→ Exercise requirements
Your answer should be every line of the records that contains the word "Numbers", copied as it stands.

→ Dataset entries
=== Section Start ===

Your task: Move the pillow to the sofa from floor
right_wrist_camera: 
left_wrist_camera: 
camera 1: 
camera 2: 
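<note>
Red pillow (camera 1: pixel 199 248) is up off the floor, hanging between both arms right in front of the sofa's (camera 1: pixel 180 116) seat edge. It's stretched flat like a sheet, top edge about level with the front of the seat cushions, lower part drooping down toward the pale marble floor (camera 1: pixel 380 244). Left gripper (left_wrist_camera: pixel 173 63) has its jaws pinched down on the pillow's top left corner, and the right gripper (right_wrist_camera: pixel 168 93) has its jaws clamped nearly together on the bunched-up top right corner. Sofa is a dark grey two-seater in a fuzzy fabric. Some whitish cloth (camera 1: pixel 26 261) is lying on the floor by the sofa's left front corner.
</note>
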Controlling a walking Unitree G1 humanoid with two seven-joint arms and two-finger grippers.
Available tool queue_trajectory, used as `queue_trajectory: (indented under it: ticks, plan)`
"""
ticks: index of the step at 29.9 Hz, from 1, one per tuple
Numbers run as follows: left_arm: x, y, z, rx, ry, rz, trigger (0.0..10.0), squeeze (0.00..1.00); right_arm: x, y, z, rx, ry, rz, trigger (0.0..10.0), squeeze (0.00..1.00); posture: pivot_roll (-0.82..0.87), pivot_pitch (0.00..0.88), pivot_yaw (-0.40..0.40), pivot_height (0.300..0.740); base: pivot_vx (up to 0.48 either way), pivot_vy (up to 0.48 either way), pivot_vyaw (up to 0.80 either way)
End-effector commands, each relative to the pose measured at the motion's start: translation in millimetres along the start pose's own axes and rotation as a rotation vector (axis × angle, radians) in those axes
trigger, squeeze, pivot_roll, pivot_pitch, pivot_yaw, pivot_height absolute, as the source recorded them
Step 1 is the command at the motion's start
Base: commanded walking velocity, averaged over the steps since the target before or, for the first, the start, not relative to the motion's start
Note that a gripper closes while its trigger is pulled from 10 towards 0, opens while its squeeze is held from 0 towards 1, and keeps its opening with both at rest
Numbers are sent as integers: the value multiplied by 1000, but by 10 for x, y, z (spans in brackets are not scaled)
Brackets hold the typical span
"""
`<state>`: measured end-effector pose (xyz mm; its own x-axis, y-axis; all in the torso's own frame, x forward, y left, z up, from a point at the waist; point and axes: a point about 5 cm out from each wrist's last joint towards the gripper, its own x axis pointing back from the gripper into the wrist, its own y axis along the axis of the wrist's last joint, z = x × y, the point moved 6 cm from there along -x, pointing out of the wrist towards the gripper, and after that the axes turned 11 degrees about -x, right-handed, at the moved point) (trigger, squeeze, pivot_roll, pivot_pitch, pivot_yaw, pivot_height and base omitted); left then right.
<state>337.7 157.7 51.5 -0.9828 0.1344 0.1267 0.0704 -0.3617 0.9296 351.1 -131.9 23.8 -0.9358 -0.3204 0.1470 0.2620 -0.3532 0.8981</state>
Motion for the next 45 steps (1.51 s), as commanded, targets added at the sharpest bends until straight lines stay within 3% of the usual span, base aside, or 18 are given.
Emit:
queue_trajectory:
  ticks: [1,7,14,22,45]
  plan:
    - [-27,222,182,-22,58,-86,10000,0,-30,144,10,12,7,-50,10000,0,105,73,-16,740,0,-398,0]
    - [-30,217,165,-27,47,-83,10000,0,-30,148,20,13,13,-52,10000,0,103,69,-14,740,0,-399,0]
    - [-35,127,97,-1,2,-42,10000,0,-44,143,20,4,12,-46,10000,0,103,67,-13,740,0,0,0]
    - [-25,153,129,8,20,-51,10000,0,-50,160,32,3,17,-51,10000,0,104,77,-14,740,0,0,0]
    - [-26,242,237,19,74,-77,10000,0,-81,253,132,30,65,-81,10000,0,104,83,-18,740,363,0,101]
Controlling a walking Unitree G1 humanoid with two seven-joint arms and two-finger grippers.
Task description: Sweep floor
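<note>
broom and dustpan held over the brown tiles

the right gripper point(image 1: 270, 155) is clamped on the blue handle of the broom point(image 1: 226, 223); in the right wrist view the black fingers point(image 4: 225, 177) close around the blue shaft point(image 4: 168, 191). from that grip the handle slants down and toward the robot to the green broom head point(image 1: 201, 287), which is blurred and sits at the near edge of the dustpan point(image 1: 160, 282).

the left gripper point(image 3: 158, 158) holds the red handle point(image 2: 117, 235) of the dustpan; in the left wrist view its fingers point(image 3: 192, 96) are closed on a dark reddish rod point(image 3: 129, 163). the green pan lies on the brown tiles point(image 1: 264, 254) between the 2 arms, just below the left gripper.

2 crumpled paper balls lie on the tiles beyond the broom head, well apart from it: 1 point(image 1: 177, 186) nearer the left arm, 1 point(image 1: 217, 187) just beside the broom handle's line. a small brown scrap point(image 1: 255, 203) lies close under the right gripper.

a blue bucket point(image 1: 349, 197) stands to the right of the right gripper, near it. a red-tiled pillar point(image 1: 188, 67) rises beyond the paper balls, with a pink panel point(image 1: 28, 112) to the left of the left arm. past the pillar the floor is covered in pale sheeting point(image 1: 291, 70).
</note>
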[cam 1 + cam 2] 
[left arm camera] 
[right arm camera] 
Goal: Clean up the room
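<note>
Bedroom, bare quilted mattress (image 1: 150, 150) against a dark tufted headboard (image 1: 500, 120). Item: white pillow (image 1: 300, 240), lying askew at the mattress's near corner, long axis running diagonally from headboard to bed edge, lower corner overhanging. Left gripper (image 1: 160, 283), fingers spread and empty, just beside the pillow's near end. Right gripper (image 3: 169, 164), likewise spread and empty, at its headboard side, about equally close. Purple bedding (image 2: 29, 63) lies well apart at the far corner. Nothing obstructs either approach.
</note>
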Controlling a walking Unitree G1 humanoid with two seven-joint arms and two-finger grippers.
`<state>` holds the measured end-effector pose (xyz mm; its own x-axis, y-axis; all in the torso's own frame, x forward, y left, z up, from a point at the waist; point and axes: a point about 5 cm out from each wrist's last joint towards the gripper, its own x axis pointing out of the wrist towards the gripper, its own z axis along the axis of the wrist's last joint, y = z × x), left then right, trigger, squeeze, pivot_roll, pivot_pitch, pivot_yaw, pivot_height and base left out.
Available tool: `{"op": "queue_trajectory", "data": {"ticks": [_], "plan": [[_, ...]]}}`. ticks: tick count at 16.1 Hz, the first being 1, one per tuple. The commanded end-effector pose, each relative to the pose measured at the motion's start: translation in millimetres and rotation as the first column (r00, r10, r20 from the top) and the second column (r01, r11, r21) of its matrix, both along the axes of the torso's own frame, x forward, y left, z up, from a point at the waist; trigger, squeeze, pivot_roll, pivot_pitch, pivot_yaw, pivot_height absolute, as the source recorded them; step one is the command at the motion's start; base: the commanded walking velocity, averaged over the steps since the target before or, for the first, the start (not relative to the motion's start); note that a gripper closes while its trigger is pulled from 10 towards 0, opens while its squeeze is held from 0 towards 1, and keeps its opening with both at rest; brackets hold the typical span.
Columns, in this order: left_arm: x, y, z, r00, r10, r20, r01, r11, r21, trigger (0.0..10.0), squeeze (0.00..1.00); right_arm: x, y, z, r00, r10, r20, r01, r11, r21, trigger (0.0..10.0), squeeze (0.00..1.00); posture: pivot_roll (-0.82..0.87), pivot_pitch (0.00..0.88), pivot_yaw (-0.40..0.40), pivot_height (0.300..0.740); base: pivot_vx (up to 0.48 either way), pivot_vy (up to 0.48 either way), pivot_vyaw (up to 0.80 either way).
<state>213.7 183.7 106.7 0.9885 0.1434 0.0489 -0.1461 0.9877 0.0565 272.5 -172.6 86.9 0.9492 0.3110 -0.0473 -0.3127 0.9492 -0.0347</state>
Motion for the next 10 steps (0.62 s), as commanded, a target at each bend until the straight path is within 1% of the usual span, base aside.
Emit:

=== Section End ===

→ Written solution
Numbers run as follows: left_arm: x, y, z, rx, ry, rz, trigger (0.0..10.0), squeeze (0.00..1.00); right_arm: x, y, z, rx, ry, rz, trigger (0.0..10.0), squeeze (0.00..1.00); posture: pivot_roll (-0.82..0.87), pivot_pitch (0.00..0.88), pivot_yaw (-0.40..0.40), pivot_height (0.300..0.740); base: pivot_vx (up to 0.48 either way), pivot_vy (up to 0.48 either way), pivot_vyaw (up to 0.80 either way)
Numbers are sent as integers: the value multiplied by 1000, but by 10 for x, y, z (spans in brackets are not scaled)

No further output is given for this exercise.